Additionally, even the most high-quality evaluation of a specific intervention measures impact at a specific point in time, under specific conditions. Often times, we look to “proven” interventions and seek to recreate them without these same conditions and are surprised when the same impact isn’t found. Implementation science can help guide us through these choppy waters of scaling and replicating impact, but first we must shed our over-simplistic frame of just replicating “what works” and hoping for the best.

4) States: Do More to Advance SDOH Contracts 

As this greenfield grows, states must keep applying pressure on the marketplace to ensure that contracts that address SDOH and reflect the health aspirations of the community continue to be moved forward.
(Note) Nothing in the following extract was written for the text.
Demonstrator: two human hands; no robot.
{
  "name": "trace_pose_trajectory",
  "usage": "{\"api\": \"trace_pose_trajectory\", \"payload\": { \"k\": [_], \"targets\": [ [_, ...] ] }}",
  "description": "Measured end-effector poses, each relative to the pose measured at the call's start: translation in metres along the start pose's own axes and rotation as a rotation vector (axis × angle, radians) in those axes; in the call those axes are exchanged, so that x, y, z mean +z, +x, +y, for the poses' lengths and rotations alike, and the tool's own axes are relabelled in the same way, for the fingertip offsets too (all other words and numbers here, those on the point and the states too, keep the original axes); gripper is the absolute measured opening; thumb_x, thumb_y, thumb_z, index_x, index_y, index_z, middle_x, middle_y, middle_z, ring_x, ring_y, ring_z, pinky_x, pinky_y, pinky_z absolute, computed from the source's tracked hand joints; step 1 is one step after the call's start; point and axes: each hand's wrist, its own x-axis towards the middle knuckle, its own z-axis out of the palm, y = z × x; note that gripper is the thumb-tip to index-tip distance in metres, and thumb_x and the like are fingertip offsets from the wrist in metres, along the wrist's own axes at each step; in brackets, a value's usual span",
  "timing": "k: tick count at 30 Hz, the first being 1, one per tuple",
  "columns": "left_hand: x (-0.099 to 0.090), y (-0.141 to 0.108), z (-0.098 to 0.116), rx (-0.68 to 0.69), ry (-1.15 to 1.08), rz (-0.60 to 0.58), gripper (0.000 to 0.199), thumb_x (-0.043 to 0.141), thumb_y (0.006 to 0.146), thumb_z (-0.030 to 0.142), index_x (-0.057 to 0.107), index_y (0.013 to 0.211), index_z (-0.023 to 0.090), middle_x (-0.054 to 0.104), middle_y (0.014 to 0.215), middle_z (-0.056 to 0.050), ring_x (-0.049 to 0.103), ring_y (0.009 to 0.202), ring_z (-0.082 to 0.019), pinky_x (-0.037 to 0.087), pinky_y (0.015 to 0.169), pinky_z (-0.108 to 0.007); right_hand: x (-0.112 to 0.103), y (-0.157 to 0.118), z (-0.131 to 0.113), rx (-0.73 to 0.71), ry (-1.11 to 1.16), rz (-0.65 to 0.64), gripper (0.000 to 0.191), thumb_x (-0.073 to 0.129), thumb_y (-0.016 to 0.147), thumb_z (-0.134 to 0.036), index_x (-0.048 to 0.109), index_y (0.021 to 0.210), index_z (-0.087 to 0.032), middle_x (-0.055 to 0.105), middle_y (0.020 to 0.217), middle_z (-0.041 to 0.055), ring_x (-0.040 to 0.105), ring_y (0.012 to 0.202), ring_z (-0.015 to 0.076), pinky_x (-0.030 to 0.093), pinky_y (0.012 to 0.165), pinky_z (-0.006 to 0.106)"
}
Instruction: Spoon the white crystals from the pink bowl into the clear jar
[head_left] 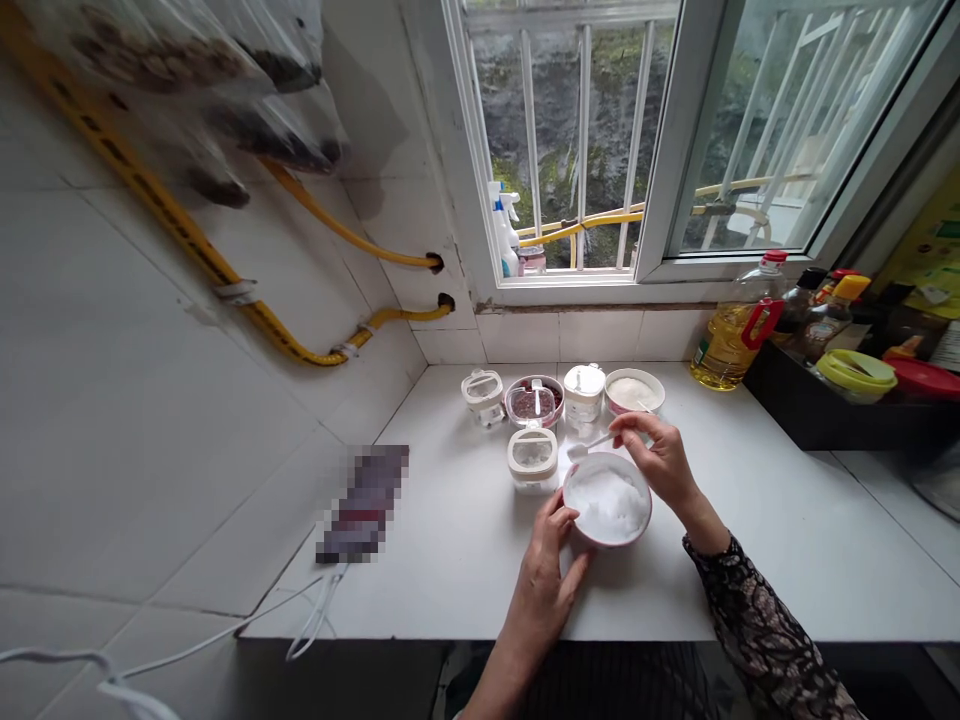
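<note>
A bowl [609, 507] of white granules, its outside pinkish, stands near the counter's front. My left hand [546, 578] grips its left side, with fingers and thumb around the wall. Between the fingertips of my right hand [660, 462] is a small white spoon [589, 448], held just beyond the bowl's far rim with its head pointing left. Close by on the left is a clear lidded jar [532, 460]. Behind it sits a bowl of dark red contents [556, 400] with a clear lid and a white spoon lying on top.
Along the back are a lidded jar [483, 396], a white-lidded jar [584, 394] and a bowl of pale grains [634, 391]. An oil bottle [724, 345] and a black box [795, 405] of condiments stand right. A blurred-out dark object [365, 505] with a white cable lies left.
</note>
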Motion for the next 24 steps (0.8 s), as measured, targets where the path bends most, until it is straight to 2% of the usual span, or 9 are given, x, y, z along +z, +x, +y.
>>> {"api": "trace_pose_trajectory", "payload": {
  "k": [3, 6, 10, 14, 17, 21, 24],
  "targets": [
    [-0.001, 0.0, 0.001, 0.0, -0.006, -0.002, 0.036, 0.058, 0.092, 0.016, 0.05, 0.125, 0.027, 0.04, 0.154, -0.012, 0.053, 0.138, -0.027, 0.054, 0.109, -0.044, -0.011, 0.001, 0.01, 0.022, -0.086, -0.041, 0.019, 0.051, 0.079, -0.02, 0.068, 0.071, -0.023, 0.069, 0.067, 0.0031, 0.063, 0.075, 0.0231, 0.047, 0.079, 0.036],
    [-0.002, 0.001, 0.003, 0.006, -0.011, -0.009, 0.037, 0.058, 0.092, 0.015, 0.05, 0.126, 0.028, 0.041, 0.152, -0.012, 0.054, 0.137, -0.028, 0.054, 0.109, -0.046, -0.015, 0.002, 0.014, -0.037, -0.204, -0.062, 0.02, 0.051, 0.076, -0.017, 0.066, 0.067, -0.024, 0.068, 0.065, 0.0024, 0.06, 0.071, 0.0218, 0.046, 0.084, 0.037],
    [-0.002, 0.001, 0.004, 0.008, -0.013, -0.014, 0.037, 0.058, 0.092, 0.014, 0.05, 0.126, 0.028, 0.041, 0.152, -0.012, 0.055, 0.136, -0.028, 0.054, 0.108, -0.046, -0.007, 0.0, 0.014, -0.119, -0.268, -0.132, 0.02, 0.05, 0.076, -0.014, 0.066, 0.067, -0.023, 0.066, 0.062, 0.0016, 0.056, 0.065, 0.019, 0.043, 0.087, 0.038],
    [-0.002, 0.001, 0.004, 0.001, -0.009, -0.012, 0.037, 0.057, 0.092, 0.015, 0.049, 0.126, 0.028, 0.041, 0.151, -0.012, 0.056, 0.135, -0.027, 0.055, 0.108, -0.045, 0.006, -0.004, 0.014, -0.114, -0.232, -0.273, 0.022, 0.048, 0.076, -0.014, 0.064, 0.063, -0.022, 0.064, 0.058, 0.0004, 0.054, 0.062, 0.0173, 0.042, 0.085, 0.037],
    [-0.002, 0.001, 0.005, 0.006, 0.001, -0.009, 0.038, 0.058, 0.092, 0.015, 0.049, 0.127, 0.028, 0.041, 0.15, -0.012, 0.055, 0.136, -0.027, 0.055, 0.108, -0.044, 0.009, -0.004, 0.015, -0.033, -0.148, -0.281, 0.022, 0.046, 0.073, -0.016, 0.063, 0.061, -0.022, 0.064, 0.057, -0.0002, 0.053, 0.059, 0.0157, 0.042, 0.078, 0.033],
    [-0.002, 0.001, 0.006, 0.01, 0.013, -0.017, 0.037, 0.057, 0.093, 0.015, 0.048, 0.126, 0.029, 0.04, 0.151, -0.011, 0.053, 0.138, -0.026, 0.053, 0.11, -0.045, 0.002, 0.0, 0.017, 0.19, 0.008, -0.208, 0.02, 0.046, 0.069, -0.021, 0.064, 0.061, -0.021, 0.059, 0.052, -0.0006, 0.051, 0.052, 0.0145, 0.039, 0.059, 0.028],
    [-0.002, 0.0, 0.005, 0.001, 0.01, -0.022, 0.037, 0.057, 0.093, 0.016, 0.048, 0.126, 0.029, 0.04, 0.151, -0.011, 0.053, 0.138, -0.026, 0.053, 0.11, -0.044, -0.003, 0.003, 0.017, 0.328, 0.117, -0.152, 0.019, 0.048, 0.065, -0.025, 0.065, 0.06, -0.02, 0.057, 0.049, -0.0009, 0.052, 0.05, 0.0145, 0.04, 0.055, 0.027]
  ]
}}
There are several ways in which the Medicaid programs in each state—often the largest purchaser of health care—can do so.
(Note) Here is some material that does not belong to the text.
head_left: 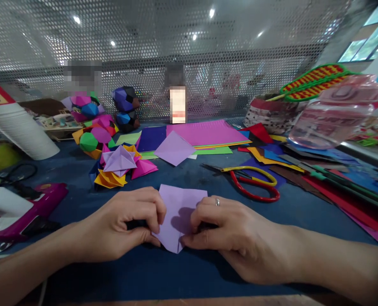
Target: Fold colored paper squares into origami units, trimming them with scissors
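Observation:
A lilac sheet of origami paper [176, 204], folded at its lower edge, lies between my two hands over the blue tabletop [137, 272]. My left hand [128, 221] pinches its left edge between thumb and curled fingers. On the right edge, my right hand [227, 229], with a ring on one finger, grips the paper near its lower corner. Just beyond, a second lilac square [175, 148] rests flat. Folded paper pieces in lilac [120, 160], orange and pink are clustered ahead of my left hand. Scissors [252, 178] with red and yellow handles lie ahead of my right hand.
A magenta glue gun [53, 197] and stacked paper cups [23, 127] are at the left. Pink sheets [204, 132] lie at the back before a perforated metal screen [150, 38]. At the right are coloured paper strips [329, 187], a pink clear bottle [332, 117] and a woven fan [316, 83].

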Demonstrator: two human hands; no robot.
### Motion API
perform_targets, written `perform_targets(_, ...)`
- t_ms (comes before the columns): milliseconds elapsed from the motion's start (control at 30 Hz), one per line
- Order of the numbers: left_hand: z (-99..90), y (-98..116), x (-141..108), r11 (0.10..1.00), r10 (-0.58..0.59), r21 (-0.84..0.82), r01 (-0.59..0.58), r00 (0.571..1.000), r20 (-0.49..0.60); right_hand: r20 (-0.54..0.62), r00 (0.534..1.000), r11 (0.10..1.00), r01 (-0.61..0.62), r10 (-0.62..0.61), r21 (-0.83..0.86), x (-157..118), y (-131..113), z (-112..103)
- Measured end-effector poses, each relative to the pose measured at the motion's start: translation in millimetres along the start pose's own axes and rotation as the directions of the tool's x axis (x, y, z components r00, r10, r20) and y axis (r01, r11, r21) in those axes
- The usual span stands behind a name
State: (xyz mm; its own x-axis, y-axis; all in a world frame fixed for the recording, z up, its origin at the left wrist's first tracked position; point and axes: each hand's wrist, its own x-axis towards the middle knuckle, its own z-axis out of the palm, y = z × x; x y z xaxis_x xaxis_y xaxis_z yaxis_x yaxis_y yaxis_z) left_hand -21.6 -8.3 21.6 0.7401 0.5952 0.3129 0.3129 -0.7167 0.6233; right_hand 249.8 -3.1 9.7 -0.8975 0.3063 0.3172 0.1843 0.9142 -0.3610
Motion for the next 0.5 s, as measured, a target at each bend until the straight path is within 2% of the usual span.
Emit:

For example, states should follow New York’s lead and propose to the federal government that all SDOH intervention costs incurred by Medicaid managed care plans, and not just services like screening or referrals, be considered a medical expense, rather than as an expense that the plans are paying for out of their administrative budgets. In health plan jargon, this means that the expense could be included as part of the medical loss ratio. For the rest of us, this means that health plans do not treat this expense any differently than they do a doctor’s visit. This change creates parity between clinical and SDOH interventions, allowing plans and states to shift funds from one bucket to the other. CMS approved this change in New York’s Value Based Payment Roadmap in 2020, and now partnerships are slowly beginning the process of figuring out what it means for their work.
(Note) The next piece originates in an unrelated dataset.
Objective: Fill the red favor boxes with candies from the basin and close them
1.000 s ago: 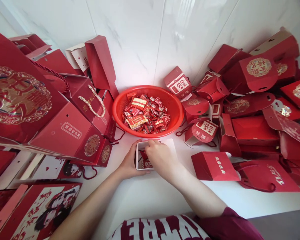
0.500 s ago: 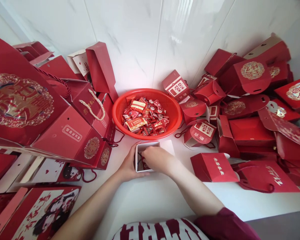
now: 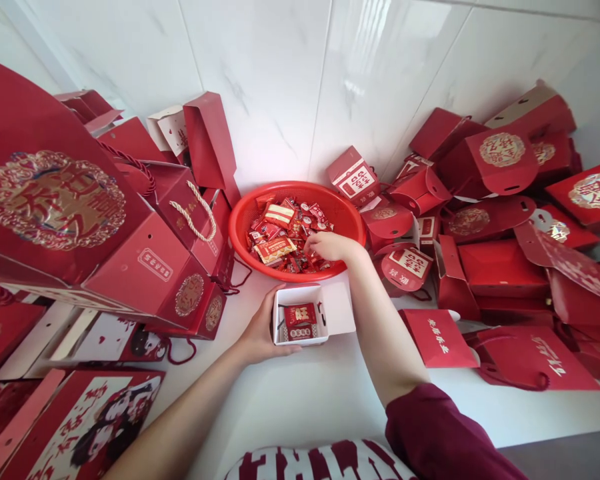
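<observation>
A small white-lined box (image 3: 340, 310) stands on the white table with its flap folded out to the right. My left hand (image 3: 261, 335) wraps around its left side, thumb at the back and fingers along the front. Inside lie red wrapped sweets (image 3: 300, 315). Beyond the box is a red plastic basket (image 3: 236, 230) holding many wrapped candies (image 3: 283, 233). My right hand (image 3: 331, 247) reaches into the basket's right part, its bent fingers down among the candies; the fingertips are partly hidden, and what they pinch cannot be made out.
Large red gift boxes (image 3: 130, 253) with rope handles crowd the left side. Several smaller red boxes (image 3: 505, 267) are heaped on the right. A flat-sided red box (image 3: 439, 339) lies near my right forearm. A white tiled wall (image 3: 275, 87) rises behind the basket.
My right hand has left the inside of the box and moved up to the candies in the basket. The sweets in the box are now uncovered. My left hand stays on the box.
</observation>
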Motion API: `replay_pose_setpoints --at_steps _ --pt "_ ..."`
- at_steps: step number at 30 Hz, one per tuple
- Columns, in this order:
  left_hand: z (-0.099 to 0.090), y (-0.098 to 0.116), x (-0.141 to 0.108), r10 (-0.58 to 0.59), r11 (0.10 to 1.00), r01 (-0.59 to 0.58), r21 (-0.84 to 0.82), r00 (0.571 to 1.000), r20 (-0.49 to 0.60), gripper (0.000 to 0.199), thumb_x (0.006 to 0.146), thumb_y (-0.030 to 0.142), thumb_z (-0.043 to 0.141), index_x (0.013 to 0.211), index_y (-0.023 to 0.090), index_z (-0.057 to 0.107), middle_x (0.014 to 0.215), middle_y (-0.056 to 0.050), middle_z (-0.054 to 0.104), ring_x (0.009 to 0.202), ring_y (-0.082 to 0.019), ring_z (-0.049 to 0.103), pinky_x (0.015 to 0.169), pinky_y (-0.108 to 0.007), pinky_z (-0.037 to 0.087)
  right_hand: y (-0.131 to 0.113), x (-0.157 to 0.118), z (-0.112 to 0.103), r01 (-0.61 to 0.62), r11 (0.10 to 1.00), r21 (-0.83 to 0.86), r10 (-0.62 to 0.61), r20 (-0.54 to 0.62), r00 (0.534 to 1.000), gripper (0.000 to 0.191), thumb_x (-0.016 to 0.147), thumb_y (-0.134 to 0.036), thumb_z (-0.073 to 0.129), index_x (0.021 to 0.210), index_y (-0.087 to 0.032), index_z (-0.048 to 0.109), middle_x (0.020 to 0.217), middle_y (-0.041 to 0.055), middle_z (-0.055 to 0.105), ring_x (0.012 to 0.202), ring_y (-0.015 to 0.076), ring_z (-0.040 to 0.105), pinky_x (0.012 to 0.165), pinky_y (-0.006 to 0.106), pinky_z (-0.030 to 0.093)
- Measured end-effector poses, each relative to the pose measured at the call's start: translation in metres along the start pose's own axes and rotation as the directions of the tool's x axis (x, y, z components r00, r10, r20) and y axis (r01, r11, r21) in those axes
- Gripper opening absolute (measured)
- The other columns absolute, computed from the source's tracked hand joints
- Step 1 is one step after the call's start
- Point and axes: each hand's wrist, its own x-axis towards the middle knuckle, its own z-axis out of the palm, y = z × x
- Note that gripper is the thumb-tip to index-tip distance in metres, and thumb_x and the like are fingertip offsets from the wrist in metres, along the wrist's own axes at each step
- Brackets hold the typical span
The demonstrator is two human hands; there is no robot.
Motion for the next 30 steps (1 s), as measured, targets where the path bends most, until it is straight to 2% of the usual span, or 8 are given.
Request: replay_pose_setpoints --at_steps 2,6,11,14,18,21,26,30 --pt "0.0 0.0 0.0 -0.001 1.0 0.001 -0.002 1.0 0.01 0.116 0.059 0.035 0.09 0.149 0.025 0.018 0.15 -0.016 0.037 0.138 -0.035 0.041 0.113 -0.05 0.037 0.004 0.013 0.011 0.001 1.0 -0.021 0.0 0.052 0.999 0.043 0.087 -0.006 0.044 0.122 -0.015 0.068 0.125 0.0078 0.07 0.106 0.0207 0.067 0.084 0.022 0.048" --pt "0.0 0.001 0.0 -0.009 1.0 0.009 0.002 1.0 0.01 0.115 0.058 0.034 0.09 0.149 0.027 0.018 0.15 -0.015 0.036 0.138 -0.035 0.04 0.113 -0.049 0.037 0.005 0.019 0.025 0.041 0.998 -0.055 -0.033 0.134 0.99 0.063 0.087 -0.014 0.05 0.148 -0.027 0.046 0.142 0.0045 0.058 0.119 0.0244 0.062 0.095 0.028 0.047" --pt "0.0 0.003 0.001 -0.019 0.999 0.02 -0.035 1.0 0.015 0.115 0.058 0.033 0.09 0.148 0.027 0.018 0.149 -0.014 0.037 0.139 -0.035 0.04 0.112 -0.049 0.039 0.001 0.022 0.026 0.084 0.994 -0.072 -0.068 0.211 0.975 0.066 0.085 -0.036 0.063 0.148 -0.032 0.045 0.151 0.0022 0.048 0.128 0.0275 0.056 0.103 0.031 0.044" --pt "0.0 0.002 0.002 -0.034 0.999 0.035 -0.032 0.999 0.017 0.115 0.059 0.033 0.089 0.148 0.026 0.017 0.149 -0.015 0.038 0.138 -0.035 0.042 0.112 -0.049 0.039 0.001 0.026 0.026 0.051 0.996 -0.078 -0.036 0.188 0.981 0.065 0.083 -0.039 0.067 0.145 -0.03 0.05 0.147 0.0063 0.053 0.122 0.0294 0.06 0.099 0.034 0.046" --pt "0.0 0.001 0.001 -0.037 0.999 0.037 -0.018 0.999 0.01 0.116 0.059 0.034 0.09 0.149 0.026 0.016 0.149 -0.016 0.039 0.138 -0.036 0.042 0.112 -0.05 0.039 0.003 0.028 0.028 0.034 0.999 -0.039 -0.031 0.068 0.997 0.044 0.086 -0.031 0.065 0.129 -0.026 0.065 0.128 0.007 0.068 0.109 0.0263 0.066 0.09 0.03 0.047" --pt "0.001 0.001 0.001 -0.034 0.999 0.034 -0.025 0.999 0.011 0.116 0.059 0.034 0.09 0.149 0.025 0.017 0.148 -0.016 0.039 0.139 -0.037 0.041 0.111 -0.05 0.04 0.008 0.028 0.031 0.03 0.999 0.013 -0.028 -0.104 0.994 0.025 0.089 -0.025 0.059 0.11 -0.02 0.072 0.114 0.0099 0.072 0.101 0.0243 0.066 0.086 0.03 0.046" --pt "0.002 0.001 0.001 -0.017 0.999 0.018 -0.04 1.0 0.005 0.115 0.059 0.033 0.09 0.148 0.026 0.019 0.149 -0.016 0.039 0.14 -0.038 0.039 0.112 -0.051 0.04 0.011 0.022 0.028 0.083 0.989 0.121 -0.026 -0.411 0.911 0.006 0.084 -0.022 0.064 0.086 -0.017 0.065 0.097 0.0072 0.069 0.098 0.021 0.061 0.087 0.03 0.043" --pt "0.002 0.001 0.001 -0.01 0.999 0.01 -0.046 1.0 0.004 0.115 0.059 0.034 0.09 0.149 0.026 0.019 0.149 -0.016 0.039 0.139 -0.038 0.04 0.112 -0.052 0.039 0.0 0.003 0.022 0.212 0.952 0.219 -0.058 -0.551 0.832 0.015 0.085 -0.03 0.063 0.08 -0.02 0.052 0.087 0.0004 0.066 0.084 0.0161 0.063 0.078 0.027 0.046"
Even more, states need to be more explicit about their commitment to funding upstream services by establishing minimum thresholds for social service investments, for example by requiring that 2 percent of total Medicaid managed care capitation payments be invested in SDOH interventions. Plans should report on how those funds are used, and states in turn should publish annual reports that describe what plans are doing to address the SDOH needs of their members. A minimal funding threshold would ensure that more money is spent, contracts are signed, and a funding floor is created that can be raised over time. This change could be implemented within existing state budget constraints, a key consideration for states who face tough budgets to balance. We recognize that most traditional medical providers would not be keen on this change, as this does not imply that the pie gets larger, rather that the pie is re-distributed. However, we are long past due a substantial reckoning with how healthcare is funded and how community health is achieved.

At the very least, every state should have a clearly laid out SDOH strategic plan, publicly available and updated over time, detailing specific issue areas to be addressed as local data demands, the impact of investments made and the plans to reinvest savings generated in upstream community health to strengthen the cycle. Imitating the “health in all policies” efforts that have been launched across the country, a “SDOH in all policies” approach would allow states to harness their collective purchasing and regulatory power to drive system-level change. One example would be for states with Certificate of Needs programs to require that any hospital seeking to expand its physical plant adopt and implement a comprehensive SDOH strategy for the surrounding neighborhoods.

These are only a few of many options at the disposal of state officials. These policies should be developed with significant community input and states should set ambitious, measurable targets and report on progress each year.

The work to address SDOH through partnerships is daunting, complex, and often lonely. We hope that in sharing a few opportunities to speed progress we will bolster those working to improve community health and well-being.